Test results under asymmetric loss. This figure reports results (p-values) of Diebold-Mariano tests for alternative shapes of the loss function. The null hypothesis is that the accuracy of forecasts extracted from of a model that does not feature ESQOI as a predictor is equal to the accuracy of forecast computed by means a model that uses ESQOI as a predictor. The alternative hypothesis is that the latter forecasts are more accurate than the former. The p-values are based on robust standard errors

The results that we summarize in Fig. 2 show that the results given in Table 3 for the special case of a symmetric loss function in general extend to an asymmetric loss function. We observe significant test results mainly for the short rolling-estimation windows and the three longer forecast horizons. Exceptions arise in some cases when the asymmetry parameter approaches the lower and/or upper boundary of its domain.

As a robustness check, we summarize in Table 4 results for the Clark-West and M-DM tests (squared error loss) that we obtain when we forecast the square root of realized volatility. Such a nonlinear transformation mitigates the effect of the large outburst of realized volatility at the end of the sample period. The results of this robustness check corroborate that EQSOI significantly contributes to predictive accuracy in case of the three longest forecast horizons and the two and three shortest rolling-estimation windows. For the Clark-West test, we further observe that the test results are also significant for a forecast horizon of 3 months, further strengthening the claim that EQSOI has predictive value for the realized oil-price volatility.

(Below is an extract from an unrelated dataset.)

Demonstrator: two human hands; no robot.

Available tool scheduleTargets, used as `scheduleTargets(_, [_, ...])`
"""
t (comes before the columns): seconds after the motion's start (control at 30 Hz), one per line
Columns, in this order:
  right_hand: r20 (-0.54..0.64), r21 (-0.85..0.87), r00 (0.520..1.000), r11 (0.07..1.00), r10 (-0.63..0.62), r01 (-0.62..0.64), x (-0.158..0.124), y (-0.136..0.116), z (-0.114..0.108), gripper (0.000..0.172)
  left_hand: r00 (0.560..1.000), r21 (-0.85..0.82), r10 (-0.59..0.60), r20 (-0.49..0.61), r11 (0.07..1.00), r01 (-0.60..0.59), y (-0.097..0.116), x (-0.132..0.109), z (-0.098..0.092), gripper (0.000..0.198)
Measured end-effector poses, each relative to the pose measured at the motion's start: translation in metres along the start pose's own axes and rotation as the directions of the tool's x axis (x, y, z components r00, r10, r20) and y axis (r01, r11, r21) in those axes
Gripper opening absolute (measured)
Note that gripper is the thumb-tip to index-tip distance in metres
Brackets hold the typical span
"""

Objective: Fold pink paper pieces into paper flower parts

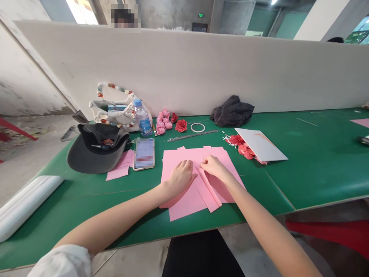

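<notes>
A stack of pink paper sheets [190, 194] lies on the green table [302, 173] in front of me. My left hand [181, 177] rests on the sheets with its fingers curled down, pressing the paper flat. Just to its right, my right hand [211, 166] pinches the top edge of a narrow folded pink strip [209, 192] that runs toward me over the stack. The two hands almost touch.
A dark cap [96, 150], a phone [144, 153], a water bottle [143, 118] and a beaded bag [113, 109] sit at the left. Pink and red paper roses [168, 120], thin wires [191, 135], a tape ring [197, 127], dark cloth [232, 111] and a white card [261, 144] lie behind.
</notes>
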State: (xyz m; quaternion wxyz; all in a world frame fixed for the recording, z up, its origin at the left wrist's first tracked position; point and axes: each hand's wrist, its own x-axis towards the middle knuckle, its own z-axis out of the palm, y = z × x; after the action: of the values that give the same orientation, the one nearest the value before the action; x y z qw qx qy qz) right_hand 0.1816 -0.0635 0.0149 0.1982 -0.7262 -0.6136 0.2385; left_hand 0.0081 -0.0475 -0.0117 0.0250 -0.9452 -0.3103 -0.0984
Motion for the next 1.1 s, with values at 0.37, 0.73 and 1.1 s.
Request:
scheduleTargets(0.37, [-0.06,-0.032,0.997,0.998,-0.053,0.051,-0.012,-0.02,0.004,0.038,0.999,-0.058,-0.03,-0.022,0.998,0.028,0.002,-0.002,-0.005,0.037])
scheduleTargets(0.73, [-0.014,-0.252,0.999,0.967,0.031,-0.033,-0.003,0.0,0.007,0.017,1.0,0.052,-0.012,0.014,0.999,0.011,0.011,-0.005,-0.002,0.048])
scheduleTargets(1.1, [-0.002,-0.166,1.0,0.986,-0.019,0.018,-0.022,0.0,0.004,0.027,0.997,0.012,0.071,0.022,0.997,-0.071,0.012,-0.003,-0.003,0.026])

Table 4 Test Results for RV0.5

5 Conclusion

In recent literature, researchers have reported evidence that ENSO has in-sample predictive value for oil-price volatility. Because in-sample predictability does not necessarily translate into out-of-sample gains, we have extended this line of research by forecasting monthly realized oil-price volatility based on an extended HAR-RV model that incorporates the role of the ENSO, as captured by the Equatorial Southern Oscillation Index (EQSOI). Based on the period covering 1986 January to 2020 December and studying various rolling-estimation windows and forecast horizons, we find that the EQSOI has predictive value for subsequent realized oil-price volatility. The predictive value of the EQSOI data is concentrated at forecast horizons from 2 to 4 years and for rolling-estimation windows of length 4 to 6 years. We have shown that this result holds not only when we consider standard tests of out-of-sample predictability, but also when we study an asymmetric loss function.

Our results can be used by policymakers to obtain information on the future path of oil-price volatility due to changes in climate patterns. This knowledge, in turn, may be useful to anticipate economic activity, given that oil-price movements are known to lead business cycles. Our results, therefore, may help policymakers to make appropriate policy choices in the wake of changing climate patterns and the resulting oil-price movements. Moreover, with volatility being a key input in portfolio decisions, the forecastability of oil-price volatility due to ENSO may be of vital importance to oil investors.

Future research can build on the results we have documented in this research to consider the volatility of non-energy commodities (such as agricultural commodities) given previous evidence on their price sensitivity to weather variability.